民國初期還算平靜。
戰亂還沒有蔓延到內地。
百姓們還是如同往常一樣勞作,有錢人家的少爺小姐,在樓坊還有些茶樓之中,尋歡取樂,好不熱鬧。
話說,這個老百姓們最愛聽的就是聽戲了。
聽著戲子在臺上唱著人生的百態炎涼。
時不時的沉浸于其中。
把自己帶入那戲中的角色。
在洛陽城之中,有不少戲班子,每個戲班子之中都有著一位頂梁柱。
唱戲唱得十分好,許多老百姓都很買賬。
此時在平德班之中,大早上的,許多學徒正在練功。
有的是學唱旦角,有的是學唱老生,每人都勤奮著練著功。
希望有朝一日上了臺,能夠一夜火爆。
平德班中有名的旦角季簫季班主,在外人稱季老板。
現在早起也跟著學徒練功,光監督著學徒學習。
一天到了晚上就開始唱戲,晚上唱戲的戲,樓上樓下來看的人特別多,都是沖著他的戲而來。

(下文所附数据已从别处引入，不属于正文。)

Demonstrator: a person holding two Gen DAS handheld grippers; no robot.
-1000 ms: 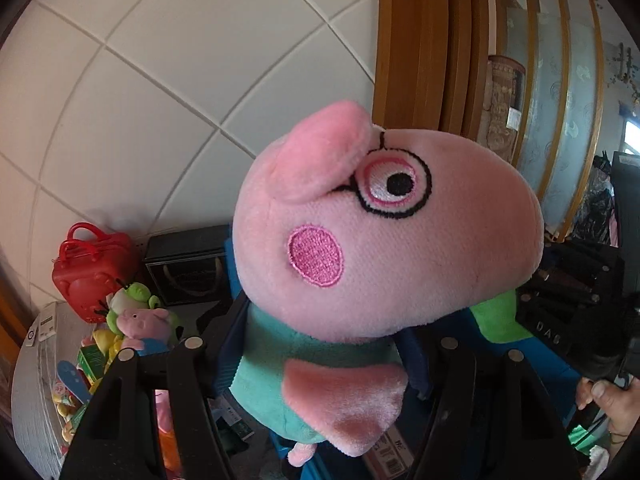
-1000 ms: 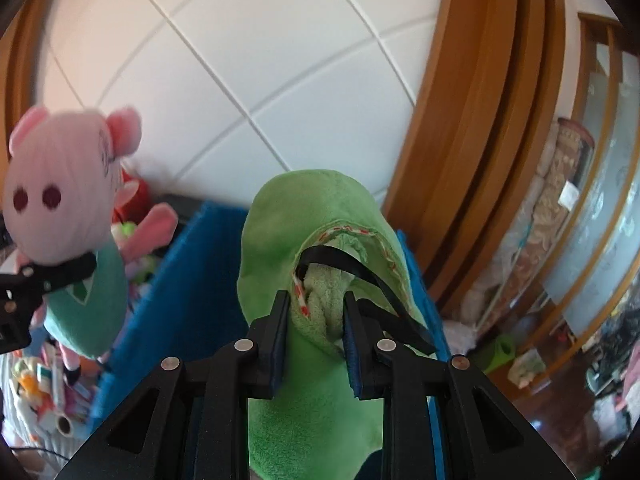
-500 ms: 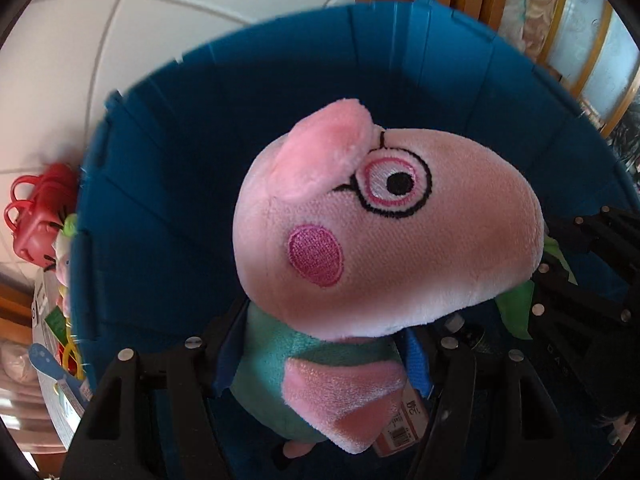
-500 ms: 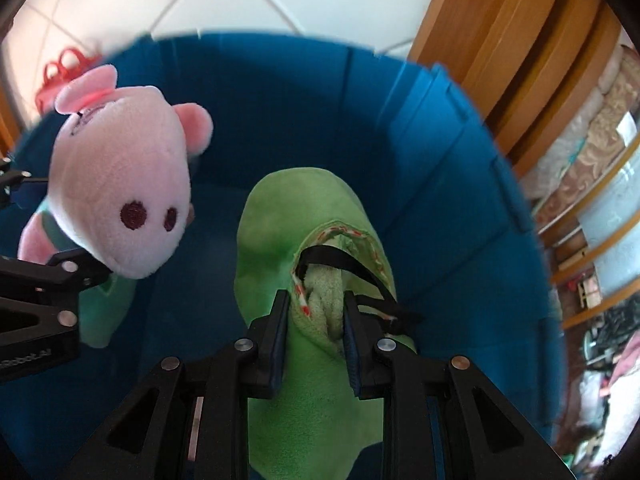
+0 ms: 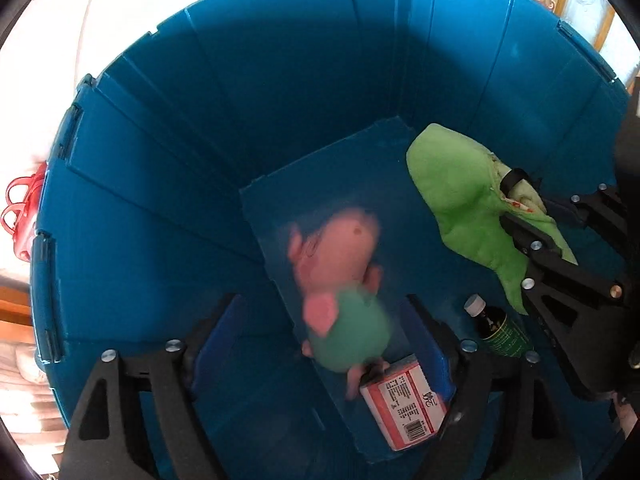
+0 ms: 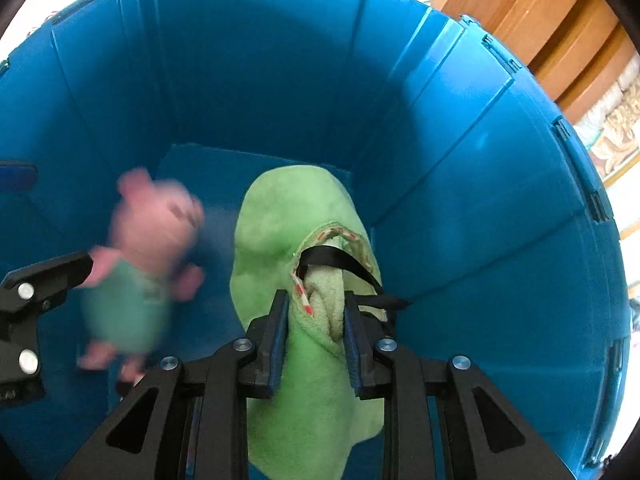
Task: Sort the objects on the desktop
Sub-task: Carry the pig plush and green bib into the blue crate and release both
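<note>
Both grippers point down into a deep blue bin (image 5: 280,80) (image 6: 440,160). A pink pig plush in a teal shirt (image 5: 340,280) (image 6: 148,240) shows blurred and loose over the bin floor, between and below the fingers of my left gripper (image 5: 320,312). That gripper's jaws are opening and its pads stand clear of the pig. My right gripper (image 6: 316,320) (image 5: 532,232) is shut on the soft lining of a green plush (image 6: 288,216) (image 5: 460,192) with a black strap, hanging inside the bin to the pig's right.
On the bin floor lie a red and white box (image 5: 404,404) and a dark bottle with a white cap (image 5: 500,332). A red bag (image 5: 24,216) stands outside the bin's left rim. Wooden panelling (image 6: 540,12) rises beyond the right rim.
Both grippers have sunk from above the rim deep into the bin. The left jaws have spread and let go of the pig, which has dropped away. The green plush stays gripped.
</note>
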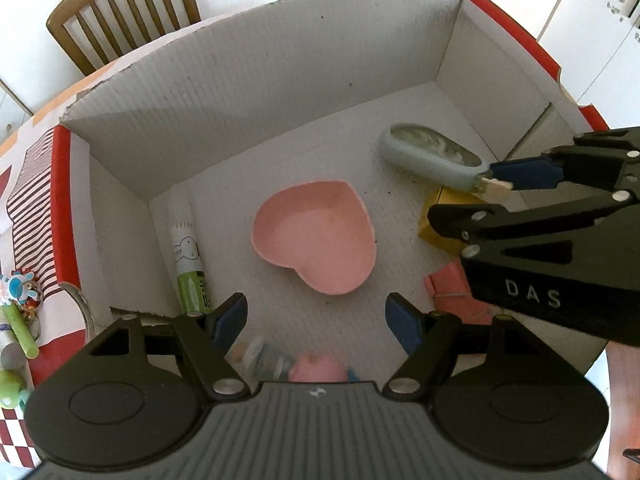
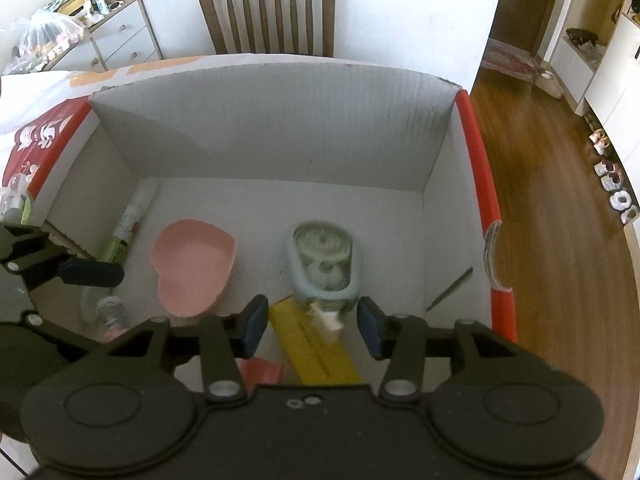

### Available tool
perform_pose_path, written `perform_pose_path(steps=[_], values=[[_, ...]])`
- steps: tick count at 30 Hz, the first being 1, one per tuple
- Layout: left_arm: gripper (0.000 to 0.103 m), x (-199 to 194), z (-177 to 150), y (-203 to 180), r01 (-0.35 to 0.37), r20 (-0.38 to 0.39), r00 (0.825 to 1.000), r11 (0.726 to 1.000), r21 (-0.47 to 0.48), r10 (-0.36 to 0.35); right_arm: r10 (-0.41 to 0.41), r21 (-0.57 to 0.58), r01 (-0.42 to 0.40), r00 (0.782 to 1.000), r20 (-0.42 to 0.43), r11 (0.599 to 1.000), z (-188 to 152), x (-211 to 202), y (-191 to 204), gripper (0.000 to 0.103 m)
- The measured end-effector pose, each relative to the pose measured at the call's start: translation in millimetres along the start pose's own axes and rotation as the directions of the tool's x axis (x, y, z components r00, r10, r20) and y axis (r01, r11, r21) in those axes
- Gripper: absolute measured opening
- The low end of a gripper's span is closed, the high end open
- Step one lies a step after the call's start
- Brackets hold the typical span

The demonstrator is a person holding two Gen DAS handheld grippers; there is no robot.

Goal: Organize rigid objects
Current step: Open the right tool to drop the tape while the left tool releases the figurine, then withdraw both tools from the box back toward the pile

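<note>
1 cardboard box [image 2: 256,128] holds pink heart dish [image 1: 316,238], glue stick [image 1: 188,256], blue tape dispenser [image 2: 322,268], yellow box [image 2: 316,346]. Left gripper [image 1: 316,320] fingers spread, empty; right gripper [image 2: 312,326] fingers apart, dispenser tip between, not pinched.

A brown wooden chair [image 2: 272,12] with a slatted back stands against a white wall behind the counter [image 2: 36,88], which wears a white cloth with orange patches. To the left, a white chest of drawers [image 2: 124,36] carries a heap of clutter, a clear plastic bag [image 2: 44,36] among it. To the right lies a wooden floor [image 2: 560,208]; a patterned rug [image 2: 516,64] sits in the doorway beyond, and a row of small shoes or slippers [image 2: 612,184] lines the white cabinets [image 2: 612,60] there.
</note>
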State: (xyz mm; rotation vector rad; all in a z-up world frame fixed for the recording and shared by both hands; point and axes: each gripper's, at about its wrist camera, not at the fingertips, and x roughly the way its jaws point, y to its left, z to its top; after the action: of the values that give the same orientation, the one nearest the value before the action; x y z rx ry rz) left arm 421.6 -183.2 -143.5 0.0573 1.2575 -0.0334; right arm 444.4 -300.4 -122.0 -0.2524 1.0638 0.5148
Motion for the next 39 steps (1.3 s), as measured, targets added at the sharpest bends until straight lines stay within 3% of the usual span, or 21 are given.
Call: perform_pose_path(steps=[16,23,39], values=[[0.076,-37,-13,6,0.054,0.148,0.988,0.995,-0.079,-0.041,-0.005,0.015,0.004,0.998,0.069,1.000,-4,-32,5,0.062],[0.076,-62,-24,8,0.059,0.239,0.970,0.995,-0.085,-0.037,-0.004,0.018,0.002,0.993,0.114,1.000,-6,-57,11,0.064],[0.076,-131,-72,31,0.093,0.395,0.917,0.992,-0.088,-0.050,0.026,0.029,-0.034,0.971,0.236,0.999,-23,-120,37,0.077]])
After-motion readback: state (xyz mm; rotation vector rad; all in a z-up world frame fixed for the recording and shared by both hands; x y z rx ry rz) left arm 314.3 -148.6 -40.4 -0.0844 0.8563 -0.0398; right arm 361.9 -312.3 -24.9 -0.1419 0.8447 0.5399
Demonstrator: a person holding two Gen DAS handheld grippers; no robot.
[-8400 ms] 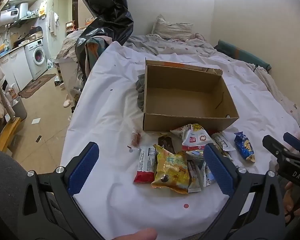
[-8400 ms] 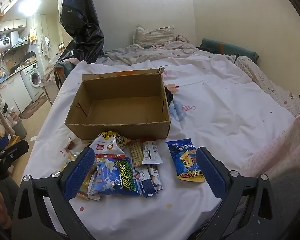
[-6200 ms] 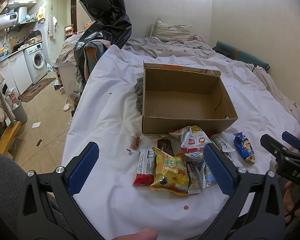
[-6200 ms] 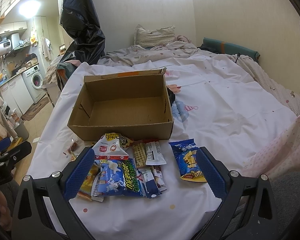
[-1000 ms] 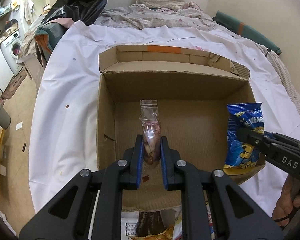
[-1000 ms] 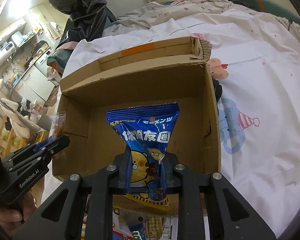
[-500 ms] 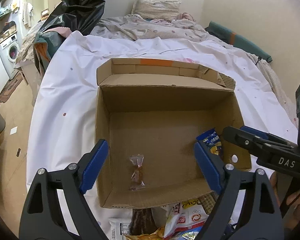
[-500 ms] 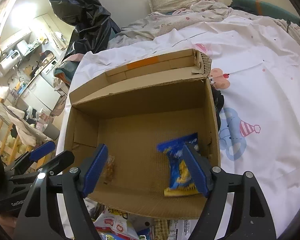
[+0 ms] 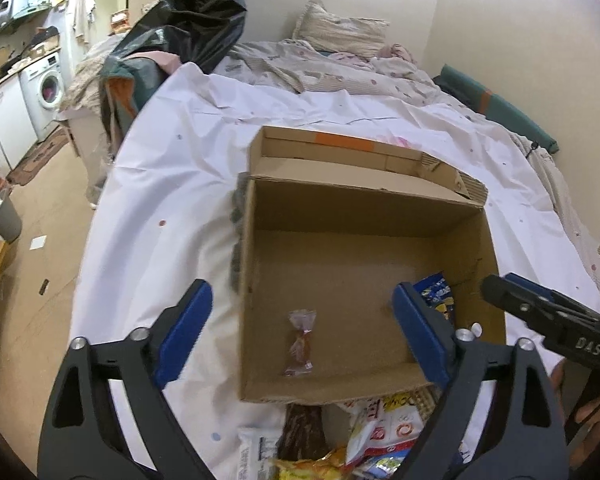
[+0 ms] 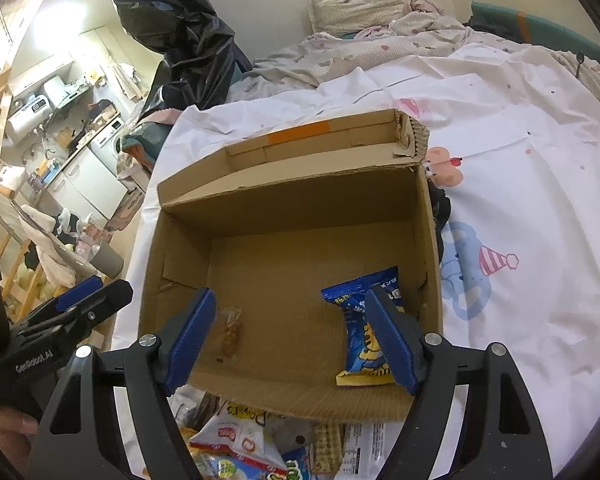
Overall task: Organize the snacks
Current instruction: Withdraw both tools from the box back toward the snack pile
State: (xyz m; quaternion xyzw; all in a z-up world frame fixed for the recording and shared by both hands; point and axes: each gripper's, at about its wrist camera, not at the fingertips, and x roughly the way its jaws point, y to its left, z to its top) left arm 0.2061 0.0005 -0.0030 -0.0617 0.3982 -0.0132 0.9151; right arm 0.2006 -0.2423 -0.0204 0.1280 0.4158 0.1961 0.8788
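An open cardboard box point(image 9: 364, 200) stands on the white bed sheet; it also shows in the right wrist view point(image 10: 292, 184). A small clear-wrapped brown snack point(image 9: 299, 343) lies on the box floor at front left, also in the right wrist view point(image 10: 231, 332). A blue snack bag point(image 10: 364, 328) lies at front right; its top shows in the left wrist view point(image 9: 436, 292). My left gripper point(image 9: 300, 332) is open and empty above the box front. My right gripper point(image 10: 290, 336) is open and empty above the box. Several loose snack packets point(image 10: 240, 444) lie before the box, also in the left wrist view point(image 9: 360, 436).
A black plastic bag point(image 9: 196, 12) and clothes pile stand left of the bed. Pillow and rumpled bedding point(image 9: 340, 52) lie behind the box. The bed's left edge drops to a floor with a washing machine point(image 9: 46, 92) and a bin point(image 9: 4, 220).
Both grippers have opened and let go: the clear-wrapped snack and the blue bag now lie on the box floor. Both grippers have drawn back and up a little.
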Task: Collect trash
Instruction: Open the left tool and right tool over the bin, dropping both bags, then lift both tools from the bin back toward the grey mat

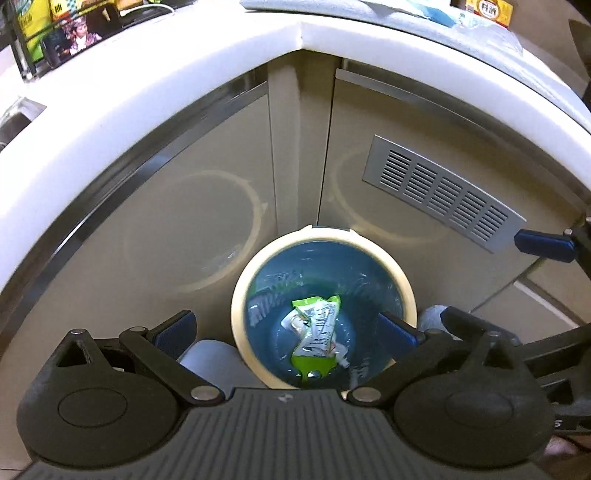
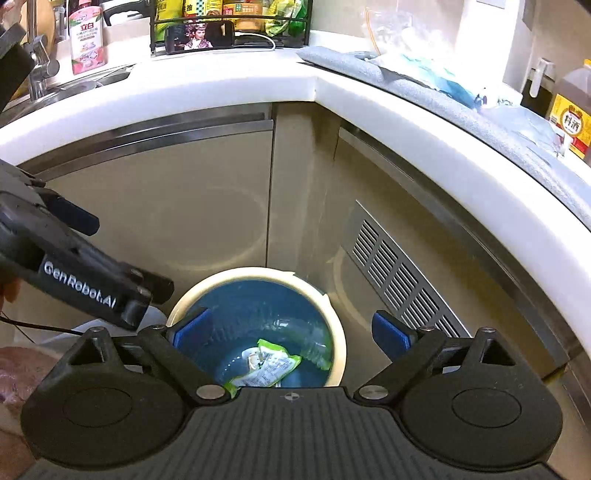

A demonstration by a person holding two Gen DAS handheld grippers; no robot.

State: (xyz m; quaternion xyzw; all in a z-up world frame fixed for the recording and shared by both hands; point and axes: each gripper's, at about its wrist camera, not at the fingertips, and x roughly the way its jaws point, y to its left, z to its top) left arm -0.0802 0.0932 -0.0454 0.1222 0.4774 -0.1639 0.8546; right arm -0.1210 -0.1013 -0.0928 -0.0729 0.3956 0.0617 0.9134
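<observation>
A round trash bin (image 1: 241, 295) with a cream rim and blue liner stands on the floor in the cabinet corner; it also shows in the right wrist view (image 2: 338, 332). A green and white wrapper (image 1: 317, 332) lies at its bottom, also seen from the right wrist (image 2: 266, 365). My left gripper (image 1: 286, 326) is open and empty above the bin. My right gripper (image 2: 291, 330) is open and empty above the bin too. The left gripper's body (image 2: 74, 254) shows at the left of the right wrist view.
A white countertop (image 2: 229, 85) wraps around the corner above beige cabinet doors (image 2: 177, 206). A metal vent grille (image 2: 399, 277) is on the right door. A phone (image 2: 199, 37), a sink (image 2: 74, 86) and bottles (image 2: 86, 35) are on the counter. A grey mat (image 2: 406, 81) holds plastic bags.
</observation>
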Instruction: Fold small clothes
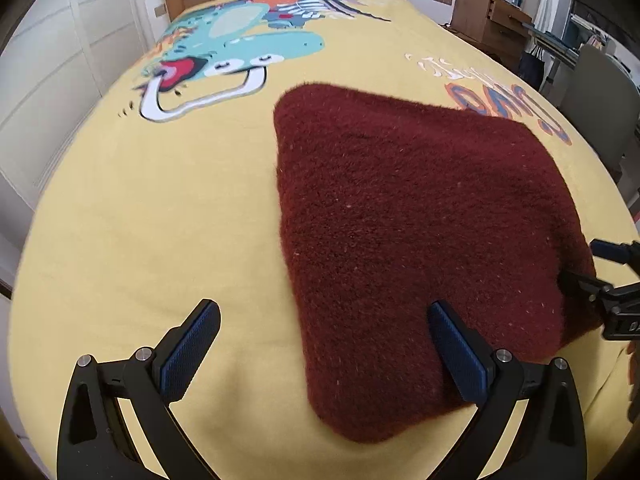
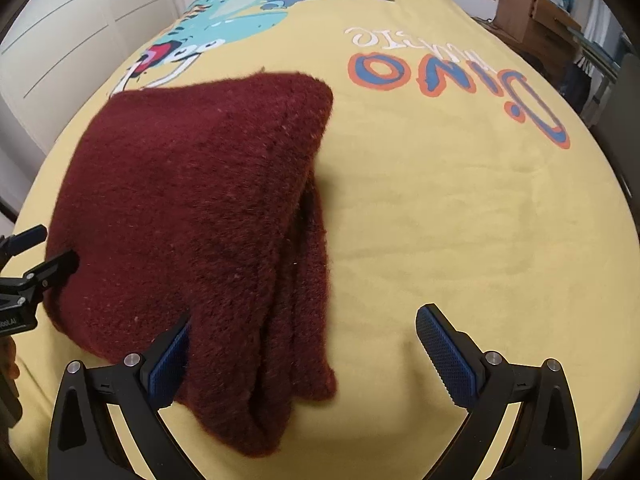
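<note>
Maroon knit, the folded garment (image 1: 420, 240) lies on the yellow bedspread (image 1: 160, 220) between both grippers, long axis running away from them. The left gripper (image 1: 324, 352) and the right gripper (image 2: 302, 354) gape wide, empty — each straddling a near corner, equally close.

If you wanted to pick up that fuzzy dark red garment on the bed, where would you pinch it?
Probably the near right corner of the red garment, coming in from the right side. There the folded layers stack up with open edges showing, so one finger could slide under. The right gripper is already open around that corner. The left side is a smooth fold lying flat on the yellow bedspread.
</note>
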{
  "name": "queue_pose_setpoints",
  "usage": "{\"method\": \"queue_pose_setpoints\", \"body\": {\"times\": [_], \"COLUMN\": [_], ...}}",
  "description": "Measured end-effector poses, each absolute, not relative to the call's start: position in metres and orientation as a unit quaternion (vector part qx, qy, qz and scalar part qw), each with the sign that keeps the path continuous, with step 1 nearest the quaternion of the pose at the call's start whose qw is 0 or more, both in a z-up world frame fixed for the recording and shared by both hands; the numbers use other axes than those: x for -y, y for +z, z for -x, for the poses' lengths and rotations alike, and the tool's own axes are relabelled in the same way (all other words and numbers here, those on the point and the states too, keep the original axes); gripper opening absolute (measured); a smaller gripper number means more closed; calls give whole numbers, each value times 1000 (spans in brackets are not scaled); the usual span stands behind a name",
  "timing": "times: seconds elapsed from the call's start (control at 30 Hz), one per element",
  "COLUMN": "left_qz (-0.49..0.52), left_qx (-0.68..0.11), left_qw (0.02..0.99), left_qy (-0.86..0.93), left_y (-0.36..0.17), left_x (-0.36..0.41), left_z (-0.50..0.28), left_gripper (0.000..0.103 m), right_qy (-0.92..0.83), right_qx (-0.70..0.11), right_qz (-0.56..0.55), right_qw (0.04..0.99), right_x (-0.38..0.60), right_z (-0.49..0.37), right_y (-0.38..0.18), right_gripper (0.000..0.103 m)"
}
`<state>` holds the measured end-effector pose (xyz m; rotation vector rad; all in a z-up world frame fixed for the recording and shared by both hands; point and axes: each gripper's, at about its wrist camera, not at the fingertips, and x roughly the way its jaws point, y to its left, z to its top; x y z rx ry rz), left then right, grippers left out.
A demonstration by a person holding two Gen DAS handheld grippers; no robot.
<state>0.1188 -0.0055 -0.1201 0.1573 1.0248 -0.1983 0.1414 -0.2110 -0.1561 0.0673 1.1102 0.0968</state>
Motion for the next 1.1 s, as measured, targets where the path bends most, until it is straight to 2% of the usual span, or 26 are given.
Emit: {"method": "queue_pose_setpoints", "body": {"times": [0.47,0.63,1.1], "left_qz": [-67,-57,-78], "left_qx": [-458,-446,-462], "left_qw": [885,893,882], "left_qy": [-44,-32,-48], "left_y": [-23,0,-8], "left_x": [-4,-10,3], "left_z": [-61,-34,2], "left_gripper": [102,102,102], "right_qy": [23,3,-34], "right_qx": [-467,-455,-446], "right_qz": [-17,-8,-1], "right_qw": [884,891,894], "right_x": [211,218,232], "right_z": [-78,-50,4], "right_y": [-44,-19,1], "right_gripper": [103,103,103]}}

雖說彼此平平無奇,不過他們所在的是洛陽城之中最大的戲園子。
有院子,有湖泊,有長廊,還有著花花草草。
其中有不少打雜的雜役。
蘇未睜開眼睛,自己現在是待在角落之中,身上受了挺嚴重的傷。
臉上青一塊紫一塊的。
最后的傷口是刀傷,樣子是被人追殺跑到這里來的。
蘇未還沒有真正的接受著這具軀體的記憶,現在最主要的是活命要緊。
蘇未剛才四周確定沒有人了,才出來打算轉移地方,誰知道闖進了幾人練功的地方。
一眼望過去,映入眼簾的便是一位穿著戲服的男子,臉上不失粉黛,而白皙而透紅。
眉眼不失英氣而帶著一絲柔美。
緋紅色唇瓣,嘴角微微勾勒著,輕輕地淡然一笑。
黑色的碎發游著微風和他身體的幅度擺動著。
一水繡的丹衣,在空中比劃著旋轉了一圈,發覺有人闖了進來,眼神飄了過去。
風吹著樹沙沙作響,樹葉慢慢地飄落。
一瞬間,兩個人雙眸相對。
蘇未看著他嘴角的微笑,瞬間感覺身上的傷口不是那么的疼了,恍然間覺得遇到了神仙。
“你是誰?”
蘇未聽到了十分溫潤的聲音,還緩過神來,自己當下是闖進到別人的地方。
而且是偷偷跑進來的,身上還受傷,現在也不知道怎么辦。
蘇未有些呆呆愣愣的說“我不是故意誤闖的!”
此時在一旁練功的學徒就有一個膽大的說道“這里是洛陽城最大的戲園子,你怎么能不知道?我看是故意闖進來的吧,是偷偷看我們班主的”,那一個學徒一臉敵意。
蘇未“……”
她沉下眼眸想著不知該怎么辦。
可是她的傷口還在流著血,身上十分的狼狽。
“班主,我看他應該是從哪一家逃出來的奴婢吧!”
蘇未看了一眼猶如嫡仙的男子就說到“實在對不住,我并不是故意闖進這里的,我是真的不知道還有得罪,我就先行離開了”。。
蘇未立馬轉身走了幾步就被叫住了。